Rooks’ opponents on the left say his viewpoints aren’t clear, and that he’s really just a Republican. Rooks claims that there is some room for nuance, especially in a race that’s supposed to be nonpartisan.
“I’m not like what they call the ‘marshmallow meddle,’ where you just say, ‘Oh, I’m a centrist on everything,’” he said. “I have strongly held political ideologies. They just spread across the political spectrum.”
One of Rooks’ critics during election season, Jessica Sell Chambers, is the other newcomer to the town council. Unlike other councilors, she’s extremely vocal about her political affiliation.
“I’m one of four elected members of the Democratic Party that go and represent Wyoming at the National Party—the DNC. And I mean, that’s no secret,” she said.
Chambers says she’s been labeled a communist by local Republicans. But that didn’t stop her from taking home the win this year. “I personally think that the more progressive you are, the more in tune you are with working people,” she said.
Chambers interacts a lot with other members of her party on the state and local level. When she travels to other parts of Wyoming, she says she feels like she’s on an island, even when discussing political strategy.
“Democrats elsewhere are kind of envious of our situation here,” she said. “And they say … we are out of touch with the rest of the state.”

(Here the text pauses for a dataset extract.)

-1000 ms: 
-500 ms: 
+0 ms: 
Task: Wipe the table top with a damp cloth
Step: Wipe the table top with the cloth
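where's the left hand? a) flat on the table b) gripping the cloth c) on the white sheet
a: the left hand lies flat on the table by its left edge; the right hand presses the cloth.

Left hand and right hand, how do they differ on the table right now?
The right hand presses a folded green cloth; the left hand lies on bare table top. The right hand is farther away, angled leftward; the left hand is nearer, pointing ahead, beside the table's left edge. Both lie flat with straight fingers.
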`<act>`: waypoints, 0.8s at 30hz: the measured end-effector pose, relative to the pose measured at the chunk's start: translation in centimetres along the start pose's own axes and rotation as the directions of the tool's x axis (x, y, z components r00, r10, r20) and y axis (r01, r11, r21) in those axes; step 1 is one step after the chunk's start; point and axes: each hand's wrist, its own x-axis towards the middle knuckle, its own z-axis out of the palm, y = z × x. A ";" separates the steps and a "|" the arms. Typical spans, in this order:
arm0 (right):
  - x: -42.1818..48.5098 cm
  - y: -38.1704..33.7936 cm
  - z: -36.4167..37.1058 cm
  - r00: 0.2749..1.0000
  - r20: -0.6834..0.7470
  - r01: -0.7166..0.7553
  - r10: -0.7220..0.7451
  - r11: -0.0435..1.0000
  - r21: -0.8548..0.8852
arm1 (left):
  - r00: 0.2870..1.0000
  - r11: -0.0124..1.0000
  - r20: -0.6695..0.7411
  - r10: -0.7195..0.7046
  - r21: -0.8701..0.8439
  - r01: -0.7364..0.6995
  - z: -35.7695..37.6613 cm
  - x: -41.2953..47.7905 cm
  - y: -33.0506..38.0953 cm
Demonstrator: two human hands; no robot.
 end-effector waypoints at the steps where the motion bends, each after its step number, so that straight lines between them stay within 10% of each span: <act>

Still, Chambers says Teton County is only liberal relative to the rest of the state. A seventh cent of sales tax didn’t pass this year, for example. So, she says, coastal democrats don’t understand the issues Jackson Democrats are facing, either.
For his part, Murcomcew says local conservatives are very different from the Republican party, both in the rest of the state and in the nation.
“I think a lot of the independent voters in Teton County are moderate Republicans … Socially, they’re libertarian, fiscally they’re conservative,” he said. “So, by definition, I think that pulls our party toward the center.”
Muromcew says his party will try and capitalize on that ideology in 2022. Meanwhile, Democrats will enjoy the power they have to make change on Teton Island.